My recent post Celebrating IIYD

lilmommyfoofoo
lilmommyfoofoo

Awesome buddy. Just awesome. :)
My recent post Randomness Express

Leila
Leila

That was a beautiful analogy, and although I've been trying to tell myself I do have worth, what I've yet to strive for is the harder goal of being indifferent to perception. Perception, whether it is my peers, or myself, is just that. It's not the *truth* in any way. The only reason why almost nobody can see their self-worth is because they're blinded by how others perceive them. We're all too preoccupied trying to improve their outer and inner image when all along neither exists. It's just us. This post helped me realize that. Thank you. (I especially needed it after I was rejected from all my dream music schools yesterday. I felt like a complete failure).
My recent post So This is What Its Like to be a Failure

Aleksander Joseph Fleischer
Aleksander Joseph Fleischer

I feel like I'm straight, but being pulled on by both sides.

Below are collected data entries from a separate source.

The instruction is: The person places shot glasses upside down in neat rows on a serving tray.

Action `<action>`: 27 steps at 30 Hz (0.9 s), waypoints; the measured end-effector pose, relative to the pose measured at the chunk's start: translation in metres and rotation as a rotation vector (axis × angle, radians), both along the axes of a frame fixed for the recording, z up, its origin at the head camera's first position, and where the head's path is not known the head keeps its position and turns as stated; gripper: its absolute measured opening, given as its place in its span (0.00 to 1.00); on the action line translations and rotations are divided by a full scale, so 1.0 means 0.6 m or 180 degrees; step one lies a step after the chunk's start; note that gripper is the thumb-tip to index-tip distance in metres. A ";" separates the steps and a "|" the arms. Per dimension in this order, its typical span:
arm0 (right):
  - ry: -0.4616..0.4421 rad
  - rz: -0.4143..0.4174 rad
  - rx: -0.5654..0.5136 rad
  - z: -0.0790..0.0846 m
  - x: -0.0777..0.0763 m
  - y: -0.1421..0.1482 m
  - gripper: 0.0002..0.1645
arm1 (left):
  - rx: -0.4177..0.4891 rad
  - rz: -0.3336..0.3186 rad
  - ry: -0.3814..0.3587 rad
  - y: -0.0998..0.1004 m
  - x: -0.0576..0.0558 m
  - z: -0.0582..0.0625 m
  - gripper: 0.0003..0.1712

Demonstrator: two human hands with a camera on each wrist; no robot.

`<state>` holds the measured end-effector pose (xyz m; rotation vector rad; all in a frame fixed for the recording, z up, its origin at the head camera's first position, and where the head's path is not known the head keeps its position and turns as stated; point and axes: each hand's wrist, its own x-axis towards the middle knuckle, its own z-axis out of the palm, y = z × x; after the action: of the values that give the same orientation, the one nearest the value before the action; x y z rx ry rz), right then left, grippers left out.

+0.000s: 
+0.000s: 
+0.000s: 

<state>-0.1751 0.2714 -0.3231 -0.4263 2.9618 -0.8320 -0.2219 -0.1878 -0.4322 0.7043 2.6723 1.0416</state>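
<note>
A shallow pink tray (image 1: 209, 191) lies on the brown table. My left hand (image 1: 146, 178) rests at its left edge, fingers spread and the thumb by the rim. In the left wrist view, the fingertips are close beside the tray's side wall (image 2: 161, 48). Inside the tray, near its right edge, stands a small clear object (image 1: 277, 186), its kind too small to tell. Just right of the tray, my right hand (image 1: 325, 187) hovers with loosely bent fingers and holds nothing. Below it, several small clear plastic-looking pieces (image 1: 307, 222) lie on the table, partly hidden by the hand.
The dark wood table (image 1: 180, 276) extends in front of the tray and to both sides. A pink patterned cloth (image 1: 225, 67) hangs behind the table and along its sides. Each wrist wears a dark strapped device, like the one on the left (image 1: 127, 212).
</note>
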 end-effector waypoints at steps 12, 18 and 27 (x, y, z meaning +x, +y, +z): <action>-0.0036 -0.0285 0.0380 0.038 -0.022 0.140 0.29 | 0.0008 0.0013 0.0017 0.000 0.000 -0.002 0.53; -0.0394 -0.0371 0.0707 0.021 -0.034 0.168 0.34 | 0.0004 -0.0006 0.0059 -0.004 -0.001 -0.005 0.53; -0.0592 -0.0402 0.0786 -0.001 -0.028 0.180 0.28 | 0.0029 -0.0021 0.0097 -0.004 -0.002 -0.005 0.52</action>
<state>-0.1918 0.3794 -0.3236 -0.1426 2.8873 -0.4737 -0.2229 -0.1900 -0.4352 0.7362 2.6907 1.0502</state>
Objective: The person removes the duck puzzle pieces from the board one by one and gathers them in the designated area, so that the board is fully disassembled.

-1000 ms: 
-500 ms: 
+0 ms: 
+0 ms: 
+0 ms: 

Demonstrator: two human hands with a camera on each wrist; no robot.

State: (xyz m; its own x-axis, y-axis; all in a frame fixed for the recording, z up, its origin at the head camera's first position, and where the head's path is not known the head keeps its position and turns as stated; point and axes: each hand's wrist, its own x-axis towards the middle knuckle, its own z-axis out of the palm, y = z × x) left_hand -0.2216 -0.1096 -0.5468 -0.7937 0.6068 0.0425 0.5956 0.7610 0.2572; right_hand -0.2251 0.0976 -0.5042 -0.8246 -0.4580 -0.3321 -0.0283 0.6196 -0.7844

But don't worry. They can't break me. They're stopping now.

Katherne Requilman
Katherne Requilman

Wow Dan this was good timing I just lost my job and I feel Like the wadded up five dollar bill right now. This made me feel a little better so THANK YOU for that :-)

Amanda
Amanda

Thanks for the inspiration. You've now prompted me to write a post about this on my weight loss blog. I think being reminded of our self worth from time to time is totally worth the effort. Thank you!

Teachinfourth
Teachinfourth

This post made a lot of 'cents.'

My recent post The Forgotten Photos

Elle
Elle

You know, right now I'm definitely in the process of getting unwrinkled... But the good thing is that I know it's possible to do.

My blog about overcoming my eating disorder: http://builduppeace.blogspot.com/
My recent post Typical update

leslie
leslie

what a wonderful way to start my morning! thanks so much. sometimes its really uncanny that waiting for me on your blog is just what i need to hear that day. this morning was one of those. i'm just going through a time of trying to get unwrinkled (again) and your post today made me smile and helped a bit to sort out one more little wrinkle. thanks Dan. keep being awesome!